Martin: Derzeit haben wir mit unserer auf Atomen beruhenden Technologie einen deutlichen Vorsprung gegenüber unseren Konkurrenten, deren Technologie molekular basiert ist. Daher können wir tiefgründigere Analysen erstellen. Das heißt aber nicht, dass wir unsere Technologie nicht weiter entwickeln werden. Außerdem sind technische Erneuerungen zumeist mit unserem System kombinierbar, so geschehen mit der neuen Technologie zur DNA-Analytik. Da sind wir auch gleich mit aufgesprungen.
Instock: Sie sind bereits seit 1997 am Nouveau Marché in Paris gelistet. Was bezwecken Sie mit Ihrem Zweitlisting am Neuen Markt?

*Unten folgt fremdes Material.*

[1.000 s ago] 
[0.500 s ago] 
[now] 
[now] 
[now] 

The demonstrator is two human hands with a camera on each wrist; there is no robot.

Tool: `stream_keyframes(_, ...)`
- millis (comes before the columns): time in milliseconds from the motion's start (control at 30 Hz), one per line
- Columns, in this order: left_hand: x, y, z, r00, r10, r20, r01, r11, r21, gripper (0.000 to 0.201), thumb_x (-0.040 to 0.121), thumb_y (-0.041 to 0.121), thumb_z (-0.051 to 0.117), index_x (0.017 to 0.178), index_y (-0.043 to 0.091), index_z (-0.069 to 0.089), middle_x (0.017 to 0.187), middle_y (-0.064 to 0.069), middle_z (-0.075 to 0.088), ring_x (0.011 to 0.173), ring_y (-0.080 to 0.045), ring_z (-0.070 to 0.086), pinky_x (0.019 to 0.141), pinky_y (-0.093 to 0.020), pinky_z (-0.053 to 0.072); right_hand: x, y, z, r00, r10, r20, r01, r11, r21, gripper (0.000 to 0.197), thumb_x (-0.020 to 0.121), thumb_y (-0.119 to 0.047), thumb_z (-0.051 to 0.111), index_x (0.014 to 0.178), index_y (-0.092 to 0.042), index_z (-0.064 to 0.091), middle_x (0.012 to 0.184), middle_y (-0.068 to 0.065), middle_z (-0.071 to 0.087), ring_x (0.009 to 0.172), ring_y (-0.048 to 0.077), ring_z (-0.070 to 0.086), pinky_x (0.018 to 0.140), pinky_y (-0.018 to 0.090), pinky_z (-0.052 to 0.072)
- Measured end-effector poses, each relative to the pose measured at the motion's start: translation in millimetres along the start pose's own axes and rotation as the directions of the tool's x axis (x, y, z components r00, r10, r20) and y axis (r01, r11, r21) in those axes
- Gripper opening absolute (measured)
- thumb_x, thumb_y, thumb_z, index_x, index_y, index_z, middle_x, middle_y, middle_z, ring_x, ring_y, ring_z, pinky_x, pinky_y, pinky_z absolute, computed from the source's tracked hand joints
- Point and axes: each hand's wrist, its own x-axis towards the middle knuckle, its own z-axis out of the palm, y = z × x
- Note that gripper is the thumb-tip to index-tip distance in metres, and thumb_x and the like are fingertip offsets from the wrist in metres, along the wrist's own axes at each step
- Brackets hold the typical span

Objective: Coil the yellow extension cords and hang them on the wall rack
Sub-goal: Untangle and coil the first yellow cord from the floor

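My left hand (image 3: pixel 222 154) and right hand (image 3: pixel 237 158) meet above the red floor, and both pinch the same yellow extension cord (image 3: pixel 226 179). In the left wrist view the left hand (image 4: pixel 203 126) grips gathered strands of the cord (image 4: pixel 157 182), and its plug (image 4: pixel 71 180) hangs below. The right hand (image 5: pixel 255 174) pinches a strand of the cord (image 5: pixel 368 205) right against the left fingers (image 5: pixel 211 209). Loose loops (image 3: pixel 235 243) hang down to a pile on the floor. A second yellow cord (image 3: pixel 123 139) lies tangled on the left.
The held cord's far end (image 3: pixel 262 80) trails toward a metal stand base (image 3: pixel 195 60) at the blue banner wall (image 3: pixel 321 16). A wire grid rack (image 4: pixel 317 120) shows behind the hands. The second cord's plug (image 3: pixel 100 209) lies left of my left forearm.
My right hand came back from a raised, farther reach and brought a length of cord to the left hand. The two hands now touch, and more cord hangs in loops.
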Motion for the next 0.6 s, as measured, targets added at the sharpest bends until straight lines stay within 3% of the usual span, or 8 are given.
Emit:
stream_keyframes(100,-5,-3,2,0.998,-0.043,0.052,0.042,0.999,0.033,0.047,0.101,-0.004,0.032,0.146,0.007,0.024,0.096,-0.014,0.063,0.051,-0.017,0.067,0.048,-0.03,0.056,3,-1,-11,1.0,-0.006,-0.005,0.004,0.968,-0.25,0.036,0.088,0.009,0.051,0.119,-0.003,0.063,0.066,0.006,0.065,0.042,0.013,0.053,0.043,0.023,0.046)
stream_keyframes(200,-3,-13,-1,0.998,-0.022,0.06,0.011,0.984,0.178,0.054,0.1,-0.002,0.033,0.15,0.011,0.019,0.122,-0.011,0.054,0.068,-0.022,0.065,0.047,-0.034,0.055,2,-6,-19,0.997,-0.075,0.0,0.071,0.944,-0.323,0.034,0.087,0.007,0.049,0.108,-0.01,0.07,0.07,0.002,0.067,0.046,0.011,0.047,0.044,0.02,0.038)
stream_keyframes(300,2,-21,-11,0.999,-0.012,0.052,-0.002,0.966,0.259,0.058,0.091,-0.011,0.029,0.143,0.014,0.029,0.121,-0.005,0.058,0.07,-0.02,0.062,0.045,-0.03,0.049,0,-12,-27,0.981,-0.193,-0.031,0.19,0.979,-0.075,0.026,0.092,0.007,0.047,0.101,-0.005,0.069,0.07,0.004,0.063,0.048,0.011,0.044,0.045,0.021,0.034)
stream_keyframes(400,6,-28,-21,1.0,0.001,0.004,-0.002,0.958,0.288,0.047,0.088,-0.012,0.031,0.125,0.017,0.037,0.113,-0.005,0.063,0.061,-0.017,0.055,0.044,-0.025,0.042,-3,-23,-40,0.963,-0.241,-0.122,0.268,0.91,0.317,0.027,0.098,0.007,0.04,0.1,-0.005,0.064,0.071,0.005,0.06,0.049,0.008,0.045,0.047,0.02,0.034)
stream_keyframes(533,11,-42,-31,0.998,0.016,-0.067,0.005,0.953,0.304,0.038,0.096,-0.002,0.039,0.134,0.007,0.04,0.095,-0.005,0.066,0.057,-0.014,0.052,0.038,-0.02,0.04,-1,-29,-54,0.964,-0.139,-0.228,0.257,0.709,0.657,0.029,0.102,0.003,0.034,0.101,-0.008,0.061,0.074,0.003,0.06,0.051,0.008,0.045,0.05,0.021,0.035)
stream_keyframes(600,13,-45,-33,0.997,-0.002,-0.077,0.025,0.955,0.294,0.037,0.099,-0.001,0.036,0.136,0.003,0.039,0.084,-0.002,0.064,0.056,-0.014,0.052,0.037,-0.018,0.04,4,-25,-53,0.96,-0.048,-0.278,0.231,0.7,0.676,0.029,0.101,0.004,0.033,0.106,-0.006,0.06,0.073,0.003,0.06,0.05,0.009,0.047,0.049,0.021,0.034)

Martin: Das hat verschiedene Gründe. Erstens ist der Nouveau Marché nicht so liquide. Am deutschen Neuen Markt erhoffen wir uns eine größere Investorenbasis. Außerdem wollen wir unseren Bekanntheitsgrad auch in Deutschland steigern. Unsere internationale Aufstellung sollte sich in der Aktionärsstruktur wiederspiegeln. Das Listing hat zudem den Vorteil, dass die Stock Options, die wir an unsere deutschen Mitarbeiter ausgeben wollen, preiswerter ausfallen werden.
Instock: Warum gehen Sie nicht gleich an die Nasdaq, wenn sie in den USA den größten Teil Ihres Umsatzes generieren?

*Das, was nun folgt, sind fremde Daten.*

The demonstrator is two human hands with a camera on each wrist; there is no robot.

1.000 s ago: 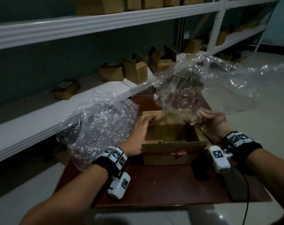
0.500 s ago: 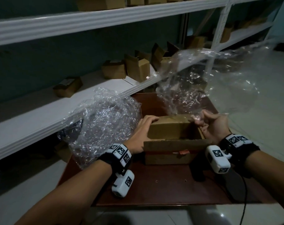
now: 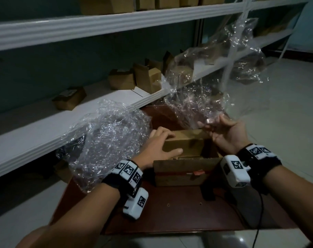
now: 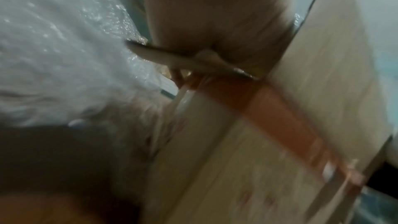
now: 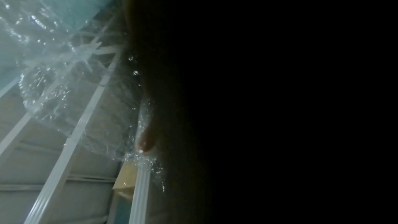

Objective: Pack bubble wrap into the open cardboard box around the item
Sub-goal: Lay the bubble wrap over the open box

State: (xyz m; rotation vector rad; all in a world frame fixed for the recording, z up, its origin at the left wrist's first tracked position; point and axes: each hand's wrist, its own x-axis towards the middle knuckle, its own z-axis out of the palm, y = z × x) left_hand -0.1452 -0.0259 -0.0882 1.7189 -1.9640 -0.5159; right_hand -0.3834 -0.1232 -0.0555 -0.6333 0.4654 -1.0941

Martin: Am Neuen Markt werden wir der drittgrößte Biotech-Wert sein. Außerdem sind wir bereits ein recht großes Unternehmen, wachsen sehr schnell und verfügen über eine gute Technologie. Also werden wir das Interesse der Anleger auf uns ziehen. An der Nasdaq wären wir vielleicht Nummer 100 der Biotech-Titel. Wenn man dort nicht Nummer eins ist, gerät man schnell in Vergessenheit. Dort gilt: The winner takes it all.

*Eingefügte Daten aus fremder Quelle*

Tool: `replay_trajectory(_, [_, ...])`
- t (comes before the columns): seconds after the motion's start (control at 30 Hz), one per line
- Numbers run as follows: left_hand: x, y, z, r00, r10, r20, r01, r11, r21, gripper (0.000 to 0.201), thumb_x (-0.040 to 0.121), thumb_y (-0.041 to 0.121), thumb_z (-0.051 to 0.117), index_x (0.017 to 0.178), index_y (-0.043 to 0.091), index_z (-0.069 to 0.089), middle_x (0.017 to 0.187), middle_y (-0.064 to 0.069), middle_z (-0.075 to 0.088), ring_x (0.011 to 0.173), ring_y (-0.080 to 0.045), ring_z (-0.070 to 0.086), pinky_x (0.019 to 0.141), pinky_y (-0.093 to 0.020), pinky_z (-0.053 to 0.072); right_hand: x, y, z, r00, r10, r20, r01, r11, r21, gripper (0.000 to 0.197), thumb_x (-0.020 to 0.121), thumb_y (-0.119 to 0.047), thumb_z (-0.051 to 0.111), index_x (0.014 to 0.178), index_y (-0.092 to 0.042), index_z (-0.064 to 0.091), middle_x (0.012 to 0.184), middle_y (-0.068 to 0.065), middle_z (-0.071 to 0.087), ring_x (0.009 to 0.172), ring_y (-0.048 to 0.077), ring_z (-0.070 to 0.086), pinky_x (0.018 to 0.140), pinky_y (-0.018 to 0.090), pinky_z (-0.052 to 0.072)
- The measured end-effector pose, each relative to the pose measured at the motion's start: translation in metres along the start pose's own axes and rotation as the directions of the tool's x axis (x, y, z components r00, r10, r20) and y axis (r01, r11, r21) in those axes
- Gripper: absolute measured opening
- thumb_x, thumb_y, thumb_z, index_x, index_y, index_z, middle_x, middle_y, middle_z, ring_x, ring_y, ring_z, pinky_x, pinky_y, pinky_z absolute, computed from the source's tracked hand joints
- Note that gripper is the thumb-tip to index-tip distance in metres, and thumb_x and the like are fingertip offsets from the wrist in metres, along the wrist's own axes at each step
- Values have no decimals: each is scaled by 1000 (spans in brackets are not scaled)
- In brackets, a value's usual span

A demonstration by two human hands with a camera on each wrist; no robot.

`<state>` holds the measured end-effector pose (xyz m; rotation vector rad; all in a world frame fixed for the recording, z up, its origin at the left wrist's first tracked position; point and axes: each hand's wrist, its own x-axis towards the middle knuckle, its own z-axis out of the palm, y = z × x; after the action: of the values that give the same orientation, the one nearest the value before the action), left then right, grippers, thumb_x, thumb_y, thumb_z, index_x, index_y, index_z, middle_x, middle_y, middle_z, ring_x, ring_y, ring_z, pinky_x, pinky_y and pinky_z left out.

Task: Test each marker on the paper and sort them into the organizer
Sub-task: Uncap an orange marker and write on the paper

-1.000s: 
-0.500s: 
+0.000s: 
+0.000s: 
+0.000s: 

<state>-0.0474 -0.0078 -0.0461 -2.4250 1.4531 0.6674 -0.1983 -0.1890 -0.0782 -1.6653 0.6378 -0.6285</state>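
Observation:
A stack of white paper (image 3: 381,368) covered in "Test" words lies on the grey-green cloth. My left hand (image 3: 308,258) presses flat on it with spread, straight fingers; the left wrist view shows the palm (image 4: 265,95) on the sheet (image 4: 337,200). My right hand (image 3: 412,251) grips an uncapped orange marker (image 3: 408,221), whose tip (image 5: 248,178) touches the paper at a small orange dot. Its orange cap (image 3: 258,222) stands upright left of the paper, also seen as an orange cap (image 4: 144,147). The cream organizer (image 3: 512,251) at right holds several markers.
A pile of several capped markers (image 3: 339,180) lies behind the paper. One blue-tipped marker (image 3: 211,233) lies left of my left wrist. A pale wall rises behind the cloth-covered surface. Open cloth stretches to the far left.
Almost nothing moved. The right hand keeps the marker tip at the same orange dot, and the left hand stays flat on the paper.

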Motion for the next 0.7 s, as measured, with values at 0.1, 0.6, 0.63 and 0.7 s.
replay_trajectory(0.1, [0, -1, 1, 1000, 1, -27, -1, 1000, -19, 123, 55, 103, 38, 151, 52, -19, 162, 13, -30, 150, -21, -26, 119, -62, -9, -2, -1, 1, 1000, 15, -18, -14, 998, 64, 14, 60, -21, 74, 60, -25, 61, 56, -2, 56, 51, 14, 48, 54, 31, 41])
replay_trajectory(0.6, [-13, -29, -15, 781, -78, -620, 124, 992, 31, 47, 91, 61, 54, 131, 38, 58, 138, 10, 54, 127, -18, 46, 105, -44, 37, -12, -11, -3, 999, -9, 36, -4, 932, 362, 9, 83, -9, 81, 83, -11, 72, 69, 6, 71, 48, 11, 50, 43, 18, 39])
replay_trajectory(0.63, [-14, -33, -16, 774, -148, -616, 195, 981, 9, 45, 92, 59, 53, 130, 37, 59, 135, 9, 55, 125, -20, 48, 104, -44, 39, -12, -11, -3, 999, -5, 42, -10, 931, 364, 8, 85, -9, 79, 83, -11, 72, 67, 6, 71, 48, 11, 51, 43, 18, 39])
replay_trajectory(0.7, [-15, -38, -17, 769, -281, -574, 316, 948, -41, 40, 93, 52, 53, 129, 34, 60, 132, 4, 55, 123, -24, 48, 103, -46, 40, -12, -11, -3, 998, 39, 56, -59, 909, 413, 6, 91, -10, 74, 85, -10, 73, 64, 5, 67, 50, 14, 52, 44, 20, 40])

Instock: Der Kurs der Eurofins-Aktie hat sich im Vorfeld des Zweitlistings bereits verdoppelt. Rechnen Sie noch mit Zeichnungsgewinnen?
Martin: Der Kurs unserer Aktie hat sich verdoppelt, weil wir unsere Umsatz-Prognosen für das Jahr 2003 auf 150 Millionen Euro verdoppelt haben. Im laufenden Geschäftsjahr wollen wir 50 Millionen Euro umsetzen. Ich glaube auch, dass Eurofins im Vergleich zu Wettbewerbern noch recht moderat bewertet ist. Unser 2001er Umsatzmultiple beträgt 4, während der Branchen-Durchschnitt bei 10 liegt. Daher sehe ich noch deutliches Kurspotenzial.